*Exercise directions*
From the entries below, return exactly the lines beginning at the one that contains "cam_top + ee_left" and ending at the one that contains "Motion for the", both of them included, and only those lines.

*Material for this exercise*

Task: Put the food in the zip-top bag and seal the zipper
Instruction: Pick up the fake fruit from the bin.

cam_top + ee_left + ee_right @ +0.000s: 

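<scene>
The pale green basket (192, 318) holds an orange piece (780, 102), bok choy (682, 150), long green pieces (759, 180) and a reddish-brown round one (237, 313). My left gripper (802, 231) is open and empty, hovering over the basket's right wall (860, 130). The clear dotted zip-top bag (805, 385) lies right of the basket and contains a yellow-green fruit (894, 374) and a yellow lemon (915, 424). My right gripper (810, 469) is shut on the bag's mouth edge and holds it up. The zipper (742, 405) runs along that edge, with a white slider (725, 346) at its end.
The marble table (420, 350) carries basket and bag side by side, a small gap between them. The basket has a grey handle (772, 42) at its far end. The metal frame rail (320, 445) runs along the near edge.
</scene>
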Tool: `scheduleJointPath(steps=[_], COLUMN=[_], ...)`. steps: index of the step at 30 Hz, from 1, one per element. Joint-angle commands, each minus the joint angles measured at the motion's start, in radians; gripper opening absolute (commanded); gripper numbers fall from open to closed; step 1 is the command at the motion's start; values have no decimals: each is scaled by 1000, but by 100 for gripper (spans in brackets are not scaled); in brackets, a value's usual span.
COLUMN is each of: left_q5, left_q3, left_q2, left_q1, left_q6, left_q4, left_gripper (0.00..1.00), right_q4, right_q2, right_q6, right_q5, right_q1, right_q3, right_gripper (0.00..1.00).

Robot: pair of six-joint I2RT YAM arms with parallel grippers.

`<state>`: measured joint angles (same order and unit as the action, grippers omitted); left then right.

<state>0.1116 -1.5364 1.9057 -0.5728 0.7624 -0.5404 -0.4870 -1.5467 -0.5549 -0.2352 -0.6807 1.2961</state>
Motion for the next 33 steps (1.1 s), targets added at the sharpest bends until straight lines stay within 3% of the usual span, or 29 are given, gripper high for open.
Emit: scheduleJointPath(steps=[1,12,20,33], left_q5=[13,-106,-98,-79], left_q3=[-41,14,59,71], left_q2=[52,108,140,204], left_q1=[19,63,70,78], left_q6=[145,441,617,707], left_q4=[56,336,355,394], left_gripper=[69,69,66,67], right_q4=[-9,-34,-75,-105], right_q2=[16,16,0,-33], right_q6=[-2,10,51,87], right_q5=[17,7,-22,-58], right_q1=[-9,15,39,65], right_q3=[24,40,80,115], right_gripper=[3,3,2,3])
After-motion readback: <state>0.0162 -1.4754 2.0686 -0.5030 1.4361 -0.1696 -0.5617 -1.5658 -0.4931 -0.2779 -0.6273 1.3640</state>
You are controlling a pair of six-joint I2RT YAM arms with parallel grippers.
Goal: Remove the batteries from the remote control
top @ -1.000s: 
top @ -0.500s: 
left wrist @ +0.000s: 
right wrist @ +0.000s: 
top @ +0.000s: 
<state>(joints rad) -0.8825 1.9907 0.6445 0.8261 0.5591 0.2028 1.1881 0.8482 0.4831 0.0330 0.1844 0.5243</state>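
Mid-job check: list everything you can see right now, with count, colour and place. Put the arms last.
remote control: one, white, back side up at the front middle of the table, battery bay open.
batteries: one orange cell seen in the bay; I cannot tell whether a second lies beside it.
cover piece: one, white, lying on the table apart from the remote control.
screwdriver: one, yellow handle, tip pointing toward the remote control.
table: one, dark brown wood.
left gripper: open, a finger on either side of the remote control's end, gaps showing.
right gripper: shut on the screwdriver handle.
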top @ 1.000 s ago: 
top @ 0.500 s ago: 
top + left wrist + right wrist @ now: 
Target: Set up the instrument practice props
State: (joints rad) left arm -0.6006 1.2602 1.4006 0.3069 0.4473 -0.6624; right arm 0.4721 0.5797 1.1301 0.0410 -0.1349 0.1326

*Response*
cam_top + ee_left + ee_right @ +0.000s: 

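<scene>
The pale green basket (192, 318) holds an orange piece (780, 102), bok choy (682, 150), long green pieces (759, 180) and a reddish-brown round one (237, 313). My left gripper (802, 231) is open and empty, hovering over the basket's right wall (860, 130). The clear dotted zip-top bag (805, 385) lies right of the basket and contains a yellow-green fruit (894, 374) and a yellow lemon (915, 424). My right gripper (810, 469) is shut on the bag's mouth edge and holds it up. The zipper (742, 405) runs along that edge, with a white slider (725, 346) at its end.
The marble table (420, 350) carries basket and bag side by side, a small gap between them. The basket has a grey handle (772, 42) at its far end. The metal frame rail (320, 445) runs along the near edge.
</scene>
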Tool: `scheduleJointPath(steps=[_], COLUMN=[_], ...)`. steps: index of the step at 30 Hz, from 1, one per element. Joint-angle commands, each minus the joint angles measured at the motion's start, in radians; gripper opening absolute (commanded); gripper numbers fall from open to closed; step 1 is the command at the motion's start; values have no decimals: each is scaled by 1000, but by 100 for gripper (spans in brackets are not scaled); in brackets, a value's usual span.
COLUMN is each of: left_q5, left_q3, left_q2, left_q1, left_q6, left_q4, left_gripper (0.00..1.00), right_q4, right_q2, right_q6, right_q5, right_q1, right_q3, right_gripper (0.00..1.00).

Robot: pair of six-joint I2RT YAM arms with parallel grippers.

`<state>`: measured joint angles (same order and unit as the action, grippers omitted); left then right.

<state>0.1116 -1.5364 1.9057 -0.5728 0.7624 -0.5404 -0.4870 -1.5467 -0.5549 -0.2352 -0.6807 1.2961</state>
Motion for the next 33 steps (1.1 s), targets added at the sharpest bends until straight lines stay within 3% of the usual span, or 29 are given, gripper high for open.

The exercise has been answered in full.